Однако дальше тщательно проверили не только на предмет скрытого металла, но и вообще очень вежливо попросили выложить все из карманов. Михаил даже не вступился, мол, это же наш новый сотрудник. Понимает, бесполезно, терпеливо ждал. К счастью, у меня ничего лишнего, лишь пистончик флеш-памяти в нагрудном кармане да диктофон-приемник в другом, все выложил, их сразу же проверили на взрываемость. Я видел на экране, как быстро-быстро прогоняется по всем тестам, сказал любезно:

– Да не торопитесь. Мне сейчас не понадобятся, заберу на обратном пути.

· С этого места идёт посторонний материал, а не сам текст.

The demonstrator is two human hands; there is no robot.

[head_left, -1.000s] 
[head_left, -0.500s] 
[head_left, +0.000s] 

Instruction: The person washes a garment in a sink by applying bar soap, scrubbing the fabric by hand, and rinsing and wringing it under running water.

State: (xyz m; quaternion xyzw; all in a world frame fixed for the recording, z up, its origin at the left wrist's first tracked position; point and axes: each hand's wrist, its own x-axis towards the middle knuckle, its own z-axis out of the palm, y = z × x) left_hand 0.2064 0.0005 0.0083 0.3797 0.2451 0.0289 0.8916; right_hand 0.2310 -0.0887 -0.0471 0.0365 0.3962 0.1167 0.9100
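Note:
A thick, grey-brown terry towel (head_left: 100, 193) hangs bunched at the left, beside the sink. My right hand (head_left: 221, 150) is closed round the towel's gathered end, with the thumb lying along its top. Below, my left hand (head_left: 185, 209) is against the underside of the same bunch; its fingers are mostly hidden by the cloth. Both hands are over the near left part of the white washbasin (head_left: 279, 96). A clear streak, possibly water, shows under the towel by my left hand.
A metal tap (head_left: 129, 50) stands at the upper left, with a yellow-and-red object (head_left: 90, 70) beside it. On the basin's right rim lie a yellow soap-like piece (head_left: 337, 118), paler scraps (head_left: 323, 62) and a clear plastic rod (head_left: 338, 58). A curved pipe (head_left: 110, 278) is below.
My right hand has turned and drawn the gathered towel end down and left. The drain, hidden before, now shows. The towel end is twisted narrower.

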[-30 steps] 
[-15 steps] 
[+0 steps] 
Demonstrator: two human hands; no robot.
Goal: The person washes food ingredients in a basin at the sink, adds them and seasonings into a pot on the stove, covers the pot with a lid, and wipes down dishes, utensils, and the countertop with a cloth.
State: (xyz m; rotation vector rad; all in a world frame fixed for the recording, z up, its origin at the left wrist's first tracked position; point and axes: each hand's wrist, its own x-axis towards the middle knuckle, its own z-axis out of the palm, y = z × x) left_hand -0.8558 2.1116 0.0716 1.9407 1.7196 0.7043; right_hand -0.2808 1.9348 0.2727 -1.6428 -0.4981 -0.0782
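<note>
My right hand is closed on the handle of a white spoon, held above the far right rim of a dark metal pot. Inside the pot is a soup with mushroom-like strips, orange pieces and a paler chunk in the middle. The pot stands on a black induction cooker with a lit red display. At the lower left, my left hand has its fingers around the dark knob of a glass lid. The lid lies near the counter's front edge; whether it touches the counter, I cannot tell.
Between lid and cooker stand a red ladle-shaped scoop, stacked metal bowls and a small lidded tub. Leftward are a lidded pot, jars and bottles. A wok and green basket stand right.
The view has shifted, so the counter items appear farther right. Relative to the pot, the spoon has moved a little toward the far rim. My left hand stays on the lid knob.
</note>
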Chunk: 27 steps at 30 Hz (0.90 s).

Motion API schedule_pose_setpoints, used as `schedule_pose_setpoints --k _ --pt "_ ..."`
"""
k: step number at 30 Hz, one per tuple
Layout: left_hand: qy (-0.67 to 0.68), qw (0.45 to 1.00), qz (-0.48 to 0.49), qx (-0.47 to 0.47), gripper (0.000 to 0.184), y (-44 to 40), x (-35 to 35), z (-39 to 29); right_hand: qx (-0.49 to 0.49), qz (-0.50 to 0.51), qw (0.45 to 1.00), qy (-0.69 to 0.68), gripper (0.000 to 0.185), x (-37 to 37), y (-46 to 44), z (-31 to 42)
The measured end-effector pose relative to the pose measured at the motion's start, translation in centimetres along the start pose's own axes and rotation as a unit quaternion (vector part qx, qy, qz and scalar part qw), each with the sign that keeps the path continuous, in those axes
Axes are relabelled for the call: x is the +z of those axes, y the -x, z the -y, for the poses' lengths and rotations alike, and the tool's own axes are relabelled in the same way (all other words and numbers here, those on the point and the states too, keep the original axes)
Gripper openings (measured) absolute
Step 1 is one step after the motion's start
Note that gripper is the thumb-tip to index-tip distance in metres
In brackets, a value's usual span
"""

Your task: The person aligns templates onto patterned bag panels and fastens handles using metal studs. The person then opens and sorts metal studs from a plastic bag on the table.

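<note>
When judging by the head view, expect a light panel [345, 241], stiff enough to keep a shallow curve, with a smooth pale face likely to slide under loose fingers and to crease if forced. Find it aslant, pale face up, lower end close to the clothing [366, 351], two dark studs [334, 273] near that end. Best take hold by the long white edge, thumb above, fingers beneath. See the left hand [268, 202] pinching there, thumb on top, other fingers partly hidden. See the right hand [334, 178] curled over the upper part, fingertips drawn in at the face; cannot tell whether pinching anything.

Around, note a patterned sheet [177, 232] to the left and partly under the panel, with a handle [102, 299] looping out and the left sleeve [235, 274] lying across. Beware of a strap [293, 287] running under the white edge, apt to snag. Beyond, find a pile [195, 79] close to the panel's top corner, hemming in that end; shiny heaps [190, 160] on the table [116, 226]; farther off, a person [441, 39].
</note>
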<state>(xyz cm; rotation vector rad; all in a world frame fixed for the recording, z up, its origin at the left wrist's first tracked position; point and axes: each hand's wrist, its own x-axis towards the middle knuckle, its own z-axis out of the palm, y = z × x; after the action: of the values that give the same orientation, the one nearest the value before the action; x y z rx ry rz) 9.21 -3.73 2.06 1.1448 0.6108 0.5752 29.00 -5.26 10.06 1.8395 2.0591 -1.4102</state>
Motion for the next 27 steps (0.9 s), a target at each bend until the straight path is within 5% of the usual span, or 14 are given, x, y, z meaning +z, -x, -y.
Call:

Старший охранник сказал с великим облегчением:

– Прекрасно. Мы ничего не испортим, не волнуйтесь!

Я кивнул, перед нами распахнулись толстые металлические двери. Дальше дорожка шла через широкий двор, основное здание предусмотрительно отделено пространством, а стены такие толстые, что если бомба даже разнесет эту пропускную сторожку, то здесь даже не звякнут стекла.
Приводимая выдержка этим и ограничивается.